Styluses were first used by the ancient Mesopotamians in order to write in cuneiform, usually made out of reeds that grew on the sides of the Tigris and Euphrates rivers and in marshes and down to Egypt where the Egyptians used styluses from sliced reeds with sharp points. Cuneiform was entirely based on the "wedge-shaped" mark that the end of a cut reed made when pushed into a clay tablet, hence the name "cuneiform" from Latin cuneus = "wedge".


Styli were used from classical times until the nineteenth century to write on wax tablets (tabulae), which were used for various purposes, from secretaries' notes to recording accounts. Some wax-tablets have been preserved in waterlogged deposits, for example in the Roman fort at Vindolanda on Hadrian's Wall. One end of such styli was pointed for writing and the other was flattened into a broad shape for erasing.

Styli are used in various arts and crafts still. Example situations: rubbing off dry transfer letters, tracing designs onto a new surface with carbon paper, and hand embossing. Styli are also used to engrave into materials like metal or clay.

a gramophone cartridge with stylus for use on vinyl records
a gramophone cartridge with stylus for use on vinyl records

In the sound recording industry, a stylus is a phonograph or gramophone needle used to play back sound on gramophone records, as well as to record the sound indentations on the master record.

Several technologies were used to record the sounds, beginning with wax cylinders. The harder the material used, the harder the stylus had to be. The latter stylus for vinyl records were made out of Sapphire or diamond.

Today, the term stylus often refers to an input method usually used in PDAs and graphics tablets. In this method, a stylus that secretes no ink touches a touch screen instead of a finger to avoid getting the natural oil from one's hands on the screen, or produces brushstrokes in a computer screen, respectively. Styli are also used with the Nintendo DS handheld gaming device, which has two screens, the bottom one being touch-sensitive.
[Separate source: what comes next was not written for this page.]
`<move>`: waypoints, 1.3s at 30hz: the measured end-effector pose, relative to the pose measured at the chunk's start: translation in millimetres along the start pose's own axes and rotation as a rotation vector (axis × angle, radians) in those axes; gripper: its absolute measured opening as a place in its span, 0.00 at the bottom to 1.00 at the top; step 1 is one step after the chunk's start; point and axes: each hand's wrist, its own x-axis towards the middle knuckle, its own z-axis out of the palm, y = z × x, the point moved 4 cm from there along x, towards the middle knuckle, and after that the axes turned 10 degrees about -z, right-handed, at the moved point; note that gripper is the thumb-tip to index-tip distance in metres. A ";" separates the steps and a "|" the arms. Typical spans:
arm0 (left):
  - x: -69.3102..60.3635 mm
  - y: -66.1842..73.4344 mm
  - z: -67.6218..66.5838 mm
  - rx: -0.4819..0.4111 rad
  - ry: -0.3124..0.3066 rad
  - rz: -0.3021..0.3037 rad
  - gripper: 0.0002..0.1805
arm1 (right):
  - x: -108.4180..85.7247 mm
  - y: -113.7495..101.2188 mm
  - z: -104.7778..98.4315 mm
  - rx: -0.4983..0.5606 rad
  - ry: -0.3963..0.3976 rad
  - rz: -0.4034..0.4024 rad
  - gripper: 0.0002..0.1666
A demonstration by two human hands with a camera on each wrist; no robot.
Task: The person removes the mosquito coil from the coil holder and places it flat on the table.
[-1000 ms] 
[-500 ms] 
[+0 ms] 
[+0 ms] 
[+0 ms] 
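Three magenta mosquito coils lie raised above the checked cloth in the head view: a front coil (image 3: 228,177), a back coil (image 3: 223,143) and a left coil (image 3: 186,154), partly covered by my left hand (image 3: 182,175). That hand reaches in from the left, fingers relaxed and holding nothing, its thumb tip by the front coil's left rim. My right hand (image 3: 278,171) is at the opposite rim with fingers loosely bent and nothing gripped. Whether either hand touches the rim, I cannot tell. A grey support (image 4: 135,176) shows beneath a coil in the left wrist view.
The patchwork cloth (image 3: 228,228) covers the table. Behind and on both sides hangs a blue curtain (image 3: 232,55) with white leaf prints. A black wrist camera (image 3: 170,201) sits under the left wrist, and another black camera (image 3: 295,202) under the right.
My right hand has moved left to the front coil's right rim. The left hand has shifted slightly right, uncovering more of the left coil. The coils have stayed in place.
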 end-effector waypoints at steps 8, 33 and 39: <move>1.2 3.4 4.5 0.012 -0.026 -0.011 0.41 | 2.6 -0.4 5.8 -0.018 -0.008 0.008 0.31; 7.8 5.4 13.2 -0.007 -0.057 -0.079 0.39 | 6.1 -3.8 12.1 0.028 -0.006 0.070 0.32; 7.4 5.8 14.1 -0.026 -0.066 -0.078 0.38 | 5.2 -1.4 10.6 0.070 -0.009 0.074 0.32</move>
A stylus may also be used to scribe a recording into smoked foil or glass. In various instruments this method may be used instead of a pen for recording as it has the advantage of being able to operate over a wide temperature range, does not clog or dry prematurely, and has very small friction in comparison to other methods. These characteristics were useful in certain types of early seismographs and in recording barographs used in determining sailplane altitude records.

The word stylus along with the word "style" came from the Latin word stilus meaning: "a stake; a pointed instrument, used by the romans, for writing upon wax tablets". (Taken from the University of Notre Dame online latin dictionary (http://archives.nd.edu/latgramm.htm)) The spelling was influenced by the Greek word στυλος meaning "column" or "pillar". According to the 1875 London Dictionary of Greek & Roman Antiquities a Stilus is "an object tapering like an architectural column; a metal instrument resembling a pencil in size and shape, used for writing or recording impressions upon waxed tablets. It signifies:

"An iron instrument (Ov. Met. IX.521; Martial, XIV.21), resembling a pencil in size and shape, used for writing upon waxed tablets (Plaut. Bacch. IV.4.63; Plin. H.N. XXXIV.14). At one end it was sharpened to a point for scratching the characters upon the wax (Quintil. i.1 §27), while the other end being flat and circular served to render the surface of the tablets smooth again, and so to obliterate what had been written. Thus, vertere stilum means to erase, and hence to correct, as in the well-known precept saepe stilum vertas (Hor. Sat. 1.10.72; Cic. Verr. II.41)."